Protein synthesis, or translation, is an anabolic process where proteins are formed from amino acids. It follows the transcription of DNA into RNA. Since there are 20 different amino acids and only four nucleotides in RNA (Adenine, Uracil, Cytosine, and Guanine), a minimum of three nucleotides (a triplet) must code for each amino acid. With 64 possible triplets (combinations of four nucleotides taken three at a time with repetition), some amino acids are encoded by multiple triplets. These triplets are called codons.

Initiation

mRNA binds to the small subunit of ribosomes. Aminoacyl-tRNA, carrying an anticodon (a triplet of nucleotides complementary to the mRNA codon), associates with the mRNA. The large ribosomal subunit joins, forming the active ribosomal complex. The initiation codon is AUG, which codes for methionine in eukaryotes and formylmethionine in prokaryotes.
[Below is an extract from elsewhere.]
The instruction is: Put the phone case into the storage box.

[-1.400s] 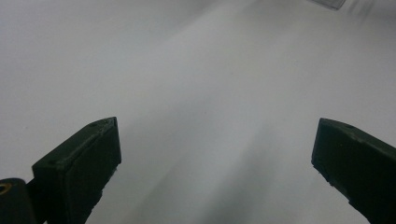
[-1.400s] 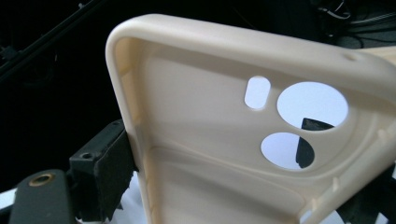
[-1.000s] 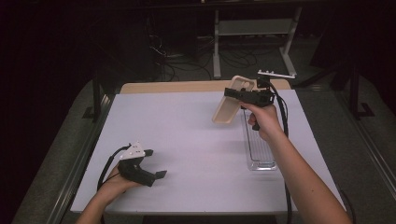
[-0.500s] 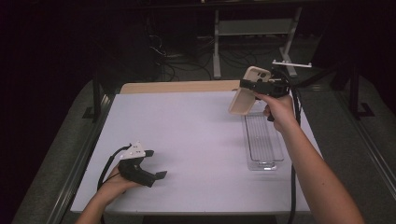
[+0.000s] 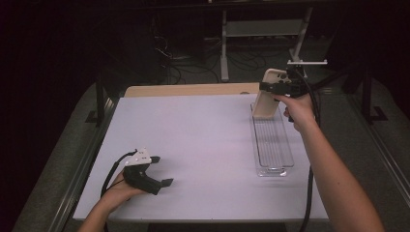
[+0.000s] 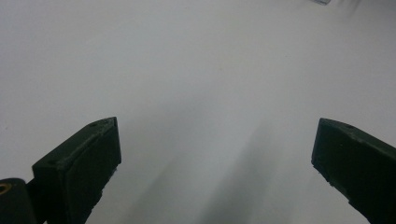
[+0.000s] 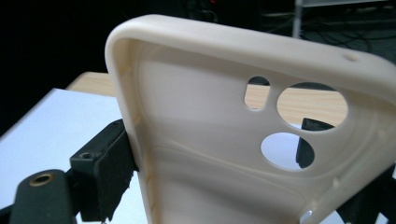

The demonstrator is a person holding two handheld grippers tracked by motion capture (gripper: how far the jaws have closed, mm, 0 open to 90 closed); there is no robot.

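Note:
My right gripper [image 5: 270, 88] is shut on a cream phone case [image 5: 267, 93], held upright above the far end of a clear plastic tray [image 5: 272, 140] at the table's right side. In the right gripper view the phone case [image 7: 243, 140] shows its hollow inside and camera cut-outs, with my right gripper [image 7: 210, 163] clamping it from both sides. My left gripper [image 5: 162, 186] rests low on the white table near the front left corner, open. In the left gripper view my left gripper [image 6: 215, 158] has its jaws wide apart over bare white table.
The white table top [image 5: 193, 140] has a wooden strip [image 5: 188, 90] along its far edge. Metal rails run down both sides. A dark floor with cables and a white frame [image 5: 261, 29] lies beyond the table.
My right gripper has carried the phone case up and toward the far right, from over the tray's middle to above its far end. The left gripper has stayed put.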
Polypeptide Chain Elongation

The ribosome has two sites: the P (peptidyl) site, where the first aminoacyl-tRNA binds, and the A (acceptor) site, where the next aminoacyl-tRNA binds. The carboxyl group (-COOH) of the initiated amino acid joins the amino group (NH2) of the following amino acid through a peptide bond. The tRNA without an amino acid leaves the ribosome. Ribosomal translocation occurs, moving the dipeptidyl-tRNA to the P site. Elongation factors catalyze this process. The next codon is read, the corresponding aminoacyl-tRNA occupies the A site, and a tripeptide is formed. The ribosome translocates again.

Termination

The synthesis ends when a stop codon (UAA, UAG, or UGA) is encountered. There is no tRNA with a complementary anticodon for these codons, disrupting the polypeptide synthesis. Release factors, proteins that bind to the A site, cause the peptidyl transferase to hydrolyze the bond between the polypeptide chain and the tRNA, releasing the completed protein. A single mRNA molecule, if sufficiently long, can be read or translated by multiple ribosomes simultaneously.

RNA Transcription

Transcription is the first step in gene expression, where DNA sequences are copied into RNA by RNA polymerase. Transcription produces messenger RNA (mRNA), which is used as a template for protein synthesis.

RNA Polymerase

RNA polymerase is a group of enzymatic proteins that polymerize ribonucleotides to synthesize RNA from a DNA template. It catalyzes the joining of ribonucleotide triphosphates, releasing phosphate groups.

Messenger RNA (mRNA)

mRNA is a ribonucleic acid that carries genetic information from DNA to be used in protein synthesis. It determines the order in which amino acids are joined together.

Transcription Process

  1. Initiation: RNA polymerase recognizes promoter sequences, unwinds the double helix, and begins joining ribonucleotides to the template strand.
  2. Elongation: RNA polymerase advances in the 3′ to 5′ direction on the DNA template, synthesizing RNA in the 5′ to 3′ direction.
  3. Termination: RNA polymerase recognizes a termination signal (palindromic sequences in prokaryotes) on the DNA, indicating the end of the transcript.